The Cincinnati Reds, the oldest professional baseball team, have only played eighteen games so far this year, but it already feels like an eternity. They have lost fifteen of those games and are the worst team in baseball. And anyone who has tortured themselves to watch these games (like yours truly) would tell you that, if anything, at times they appear even worse than their abysmal record. It’s been bad. Dumpster fire bad.
So the Reds did what most teams in such a situation would do: fire the manager. They also fired the pitching coach as a parting gift. Bryan Price has been manager of the Reds for a little over four years (and was pitching coach for four years before that), and in that time the Reds have gone 276–372. Not exactly Joe Maddon at the helm.
Of course, it’s not Price’s fault that the Reds are so bad. As much as fans like to complain about a manager when things go wrong, he actually has little impact on a team’s final record. At best, they might move the needle about 4-5 games in either direction each season. For a playoff-contending team these 4-5 games are essential, but for a rebuilding team like the Reds, they are mostly inconsequential.
Two Reasons for Firing Bryan Price
But regardless of the actual impact Price had on the Reds’ win-loss record, I agree that it was time for a change. Essentially, the Reds had to fire Price for two primary reasons:
1) Danger of losing the fanbase. The Reds are a small-market team, but they do have a devoted fanbase. Even though the Reds haven’t sniffed the playoffs since 2013, there are still dedicated fans of the team. However, the start to this season threatened to lose even the most ardent of fans. Losing fifteen of eighteen games at any time of the year is distressing, but at the beginning of the year it can be devastating. That record screams out for all to see. The Reds are running a business, and for that business to succeed, they need paying customers. Those paying customers needed to see that management was “doing something,” even if the “something” is mostly symbolic.

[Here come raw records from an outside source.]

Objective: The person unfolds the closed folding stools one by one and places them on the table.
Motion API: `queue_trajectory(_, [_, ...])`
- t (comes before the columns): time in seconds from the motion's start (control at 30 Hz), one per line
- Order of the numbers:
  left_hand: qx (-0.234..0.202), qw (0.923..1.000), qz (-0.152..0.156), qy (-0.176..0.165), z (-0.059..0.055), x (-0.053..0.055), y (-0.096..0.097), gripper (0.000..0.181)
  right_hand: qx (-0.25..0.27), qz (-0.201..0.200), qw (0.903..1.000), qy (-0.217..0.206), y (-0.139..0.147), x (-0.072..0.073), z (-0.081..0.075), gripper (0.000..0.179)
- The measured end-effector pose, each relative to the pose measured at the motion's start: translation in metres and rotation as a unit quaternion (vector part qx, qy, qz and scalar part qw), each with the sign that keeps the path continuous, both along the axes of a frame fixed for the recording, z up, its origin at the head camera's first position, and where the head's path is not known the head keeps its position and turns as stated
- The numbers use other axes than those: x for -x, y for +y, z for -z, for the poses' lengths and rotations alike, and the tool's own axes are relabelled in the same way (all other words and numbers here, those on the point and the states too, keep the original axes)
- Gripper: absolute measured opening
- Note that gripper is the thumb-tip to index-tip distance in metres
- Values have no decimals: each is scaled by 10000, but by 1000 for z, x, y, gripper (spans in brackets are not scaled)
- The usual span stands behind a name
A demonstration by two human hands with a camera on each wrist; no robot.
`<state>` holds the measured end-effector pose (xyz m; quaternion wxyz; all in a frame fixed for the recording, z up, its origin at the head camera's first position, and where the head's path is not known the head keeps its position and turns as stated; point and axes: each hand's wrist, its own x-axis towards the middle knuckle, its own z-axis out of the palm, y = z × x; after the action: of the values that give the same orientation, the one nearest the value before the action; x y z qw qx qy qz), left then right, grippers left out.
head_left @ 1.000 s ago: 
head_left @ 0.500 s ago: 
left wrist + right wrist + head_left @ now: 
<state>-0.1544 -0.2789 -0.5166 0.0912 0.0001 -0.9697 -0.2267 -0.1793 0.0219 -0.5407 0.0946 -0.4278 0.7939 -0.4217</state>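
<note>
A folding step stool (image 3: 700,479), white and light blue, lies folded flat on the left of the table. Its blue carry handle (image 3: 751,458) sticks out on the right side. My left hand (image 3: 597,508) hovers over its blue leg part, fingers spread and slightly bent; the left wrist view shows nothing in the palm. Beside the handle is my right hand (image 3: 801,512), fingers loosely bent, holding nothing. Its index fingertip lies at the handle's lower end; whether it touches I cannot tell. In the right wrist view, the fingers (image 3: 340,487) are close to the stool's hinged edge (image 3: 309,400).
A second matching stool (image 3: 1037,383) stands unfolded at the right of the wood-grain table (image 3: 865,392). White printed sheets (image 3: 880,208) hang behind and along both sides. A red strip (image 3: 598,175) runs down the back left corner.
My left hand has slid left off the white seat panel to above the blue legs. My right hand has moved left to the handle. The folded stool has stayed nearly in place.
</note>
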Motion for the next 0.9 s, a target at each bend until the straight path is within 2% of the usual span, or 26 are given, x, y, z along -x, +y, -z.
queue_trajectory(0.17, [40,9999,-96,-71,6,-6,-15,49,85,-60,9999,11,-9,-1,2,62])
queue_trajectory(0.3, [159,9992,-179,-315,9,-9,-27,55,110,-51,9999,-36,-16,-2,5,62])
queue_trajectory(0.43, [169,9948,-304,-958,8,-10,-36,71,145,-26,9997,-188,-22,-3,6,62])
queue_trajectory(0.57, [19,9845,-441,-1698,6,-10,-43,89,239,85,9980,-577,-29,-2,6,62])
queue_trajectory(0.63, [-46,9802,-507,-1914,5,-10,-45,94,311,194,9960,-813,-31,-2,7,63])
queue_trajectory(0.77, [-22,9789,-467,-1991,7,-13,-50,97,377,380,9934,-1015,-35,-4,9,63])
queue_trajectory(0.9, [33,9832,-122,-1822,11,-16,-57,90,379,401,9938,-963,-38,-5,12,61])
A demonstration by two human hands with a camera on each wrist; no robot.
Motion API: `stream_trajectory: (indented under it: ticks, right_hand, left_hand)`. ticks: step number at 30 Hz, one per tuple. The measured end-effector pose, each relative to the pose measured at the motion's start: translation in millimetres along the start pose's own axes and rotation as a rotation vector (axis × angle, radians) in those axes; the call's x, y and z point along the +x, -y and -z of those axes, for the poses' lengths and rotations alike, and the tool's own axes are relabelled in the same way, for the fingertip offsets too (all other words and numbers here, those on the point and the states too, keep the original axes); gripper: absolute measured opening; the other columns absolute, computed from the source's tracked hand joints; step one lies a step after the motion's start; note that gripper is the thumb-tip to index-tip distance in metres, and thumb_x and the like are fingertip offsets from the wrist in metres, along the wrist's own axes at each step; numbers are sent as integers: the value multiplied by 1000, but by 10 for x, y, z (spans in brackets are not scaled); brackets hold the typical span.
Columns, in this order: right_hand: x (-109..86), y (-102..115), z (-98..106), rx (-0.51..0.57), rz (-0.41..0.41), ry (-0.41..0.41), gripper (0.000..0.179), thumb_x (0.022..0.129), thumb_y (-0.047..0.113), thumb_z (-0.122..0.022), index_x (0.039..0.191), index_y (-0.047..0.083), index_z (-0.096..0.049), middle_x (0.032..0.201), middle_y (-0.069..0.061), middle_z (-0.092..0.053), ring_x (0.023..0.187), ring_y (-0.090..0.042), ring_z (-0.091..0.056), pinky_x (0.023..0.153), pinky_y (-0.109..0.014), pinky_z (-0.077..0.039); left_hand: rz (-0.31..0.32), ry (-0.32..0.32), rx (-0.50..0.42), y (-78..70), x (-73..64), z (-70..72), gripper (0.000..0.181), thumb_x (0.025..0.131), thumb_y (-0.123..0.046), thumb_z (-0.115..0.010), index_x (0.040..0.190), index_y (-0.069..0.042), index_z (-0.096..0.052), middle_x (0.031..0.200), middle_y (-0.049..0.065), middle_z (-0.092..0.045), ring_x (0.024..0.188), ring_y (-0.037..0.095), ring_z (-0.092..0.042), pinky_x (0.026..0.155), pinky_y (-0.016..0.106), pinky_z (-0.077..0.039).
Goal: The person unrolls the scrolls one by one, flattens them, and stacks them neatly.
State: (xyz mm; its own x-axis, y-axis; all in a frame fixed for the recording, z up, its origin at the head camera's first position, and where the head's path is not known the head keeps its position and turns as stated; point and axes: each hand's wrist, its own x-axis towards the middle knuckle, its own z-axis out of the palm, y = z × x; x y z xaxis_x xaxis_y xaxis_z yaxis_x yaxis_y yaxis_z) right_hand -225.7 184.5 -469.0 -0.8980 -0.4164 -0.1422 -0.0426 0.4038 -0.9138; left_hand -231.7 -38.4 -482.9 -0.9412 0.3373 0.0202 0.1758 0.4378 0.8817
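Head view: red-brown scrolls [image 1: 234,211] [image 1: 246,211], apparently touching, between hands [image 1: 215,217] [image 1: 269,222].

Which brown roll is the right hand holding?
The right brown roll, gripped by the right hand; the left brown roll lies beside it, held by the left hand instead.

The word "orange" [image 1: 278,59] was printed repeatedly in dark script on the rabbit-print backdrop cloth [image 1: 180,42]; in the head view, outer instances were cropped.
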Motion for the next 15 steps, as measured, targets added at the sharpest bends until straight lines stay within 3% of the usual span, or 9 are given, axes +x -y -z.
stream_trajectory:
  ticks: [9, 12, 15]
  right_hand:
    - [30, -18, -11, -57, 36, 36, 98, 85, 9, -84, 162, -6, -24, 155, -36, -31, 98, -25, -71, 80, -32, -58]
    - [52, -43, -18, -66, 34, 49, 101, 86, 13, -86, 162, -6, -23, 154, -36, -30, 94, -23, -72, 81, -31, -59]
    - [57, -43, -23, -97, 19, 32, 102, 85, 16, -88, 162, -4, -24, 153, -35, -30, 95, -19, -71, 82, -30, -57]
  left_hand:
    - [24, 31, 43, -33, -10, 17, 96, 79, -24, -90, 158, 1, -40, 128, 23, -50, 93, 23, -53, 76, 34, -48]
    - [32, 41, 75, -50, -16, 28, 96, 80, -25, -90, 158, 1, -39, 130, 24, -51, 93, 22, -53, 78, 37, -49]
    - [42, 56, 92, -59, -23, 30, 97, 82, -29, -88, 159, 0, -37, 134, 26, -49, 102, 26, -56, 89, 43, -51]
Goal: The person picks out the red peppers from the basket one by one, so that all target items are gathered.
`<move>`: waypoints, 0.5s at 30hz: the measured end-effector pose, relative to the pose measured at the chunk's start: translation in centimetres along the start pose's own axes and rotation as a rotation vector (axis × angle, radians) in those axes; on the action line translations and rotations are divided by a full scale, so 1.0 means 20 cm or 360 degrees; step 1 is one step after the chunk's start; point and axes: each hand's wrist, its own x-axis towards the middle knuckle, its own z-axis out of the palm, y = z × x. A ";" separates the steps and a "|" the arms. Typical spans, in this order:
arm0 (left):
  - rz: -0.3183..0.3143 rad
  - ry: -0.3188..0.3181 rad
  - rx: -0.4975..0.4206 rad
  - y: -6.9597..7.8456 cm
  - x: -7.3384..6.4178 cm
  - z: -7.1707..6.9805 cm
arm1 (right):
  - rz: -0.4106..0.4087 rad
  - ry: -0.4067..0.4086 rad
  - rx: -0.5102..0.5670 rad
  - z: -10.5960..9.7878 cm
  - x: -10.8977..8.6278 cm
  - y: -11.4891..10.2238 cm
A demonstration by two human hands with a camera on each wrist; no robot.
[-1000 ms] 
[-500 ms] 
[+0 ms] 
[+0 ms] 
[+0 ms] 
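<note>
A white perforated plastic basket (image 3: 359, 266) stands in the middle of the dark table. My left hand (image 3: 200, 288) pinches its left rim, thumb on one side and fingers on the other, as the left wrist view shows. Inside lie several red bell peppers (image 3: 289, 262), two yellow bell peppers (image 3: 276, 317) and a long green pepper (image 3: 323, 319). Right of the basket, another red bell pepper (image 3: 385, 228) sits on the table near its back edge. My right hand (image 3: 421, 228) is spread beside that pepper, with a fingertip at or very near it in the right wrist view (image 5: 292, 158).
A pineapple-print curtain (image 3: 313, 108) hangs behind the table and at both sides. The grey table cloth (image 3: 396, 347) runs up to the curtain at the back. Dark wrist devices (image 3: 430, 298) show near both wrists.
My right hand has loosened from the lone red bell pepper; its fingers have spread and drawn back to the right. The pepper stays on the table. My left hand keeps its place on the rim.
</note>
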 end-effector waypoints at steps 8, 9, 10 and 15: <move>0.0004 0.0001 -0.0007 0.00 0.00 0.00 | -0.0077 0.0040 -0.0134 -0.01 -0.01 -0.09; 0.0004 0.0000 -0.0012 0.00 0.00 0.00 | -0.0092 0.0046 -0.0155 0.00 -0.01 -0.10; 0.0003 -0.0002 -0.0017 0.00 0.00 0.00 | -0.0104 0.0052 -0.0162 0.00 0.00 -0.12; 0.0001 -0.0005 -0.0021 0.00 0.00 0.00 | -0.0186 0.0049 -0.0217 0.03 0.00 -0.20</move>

2) Price wasn’t going to get the Reds to the promised land. Over his tenure as manager of the Reds, Price has proven to be a mediocre manager at best. When he was hired he made comments that made it seem like he might be a more progressive leader. But ultimately he graduated from the school of status-quo, old-school baseball management. He stubbornly insisted on batting Billy Hamilton in the lead-off spot (“He’s a fast centerfielder!”) even though Billy couldn’t get on-base anywhere near enough to justify that. This year he continued to put washed-up over-30-year-old bench players in the lineup instead of letting young players develop. No one thought Price would be the manager of the next great Reds team, so why continue to keep him on?
Two Areas for Improvement
Will the firing of Price turn this team around? Well, there’s nowhere to go but up, so I do expect their record to improve. But the absence of Price won’t turn Adam Duvall, Billy Hamilton, and Scooter Gennett into Bryce Harper, Mike Trout, and José Altuve. Other than Joey Votto, this team has no proven above-average players. Some of the young guys like Eugenio Suarez, Jesse Winker, and Nick Senzel (bring him up!) might turn into stars, but right now they are still developing. Same goes for the pitching staff. I’m high on Luis Castillo, Tyler Mahle, and Amir Garrett (let him start!), and I think some of the other young pitchers could be solid, but it could be at least a year or two before they become reliable, above-average MLB pitchers. Until then, the Reds are going to struggle, with or without Price. But there a couple things I think would move the needle for the Reds going forward.
1) Think outside the box when hiring a new manager. Right now the Reds handed the reigns to Jim Riggleman. Fortunately, they gave him the title “interim manager.” He’s not the long-term solution, as he’s been another mediocre manager in his past stints at the helm (and he even quit on a team mid-season once). The most common names being bandied about for the position are Barry Larkin, John Farrell, and Joe Girardi. I’ll take a hard pass on all three. Farrell and Girardi have had success, but that’s with extremely talented, extremely rich teams. The game, frankly, has passed them by. I’m a huge fan of Larkin the player, but his comments in the past suggest he’s in the old-school mold of bunting and playing washed-up veterans with “grit.” Not what the Reds need right now.
A small-market team like the Reds need to think outside the box. They need to innovate and take risks. The Phillies have gotten plenty of grief for hiring Gabe Kapler as their manager, but I give them credit for trying something different. And the jury’s still out as to whether it will work. The Reds need to do something similar. Find some young hotshot analytic-driven assistant and make him your manager.
2) Have an organized plan for the rebuild. The Reds front office has made some mystifying decisions in recent weeks (the Gallardo signing and not bringing up Senzel come to mind). I had been generally happy with what Dick Williams has done so far in his tenure as Reds GM, but recent weeks have made me nervous. In the end, I’d rather see a losing team that’s fully committed to the rebuild and developing their young players rather than a losing team that’s flailing in the wind, which is what the Reds appear to be at this point.
This year has been painful to watch for any Reds fan, but what is most painful is not seeing a light at the end of the tunnel. Hopefully the Price firing is the first step towards a turnaround and a true rebuild that will make the Reds a playoff-contending team for many years to come.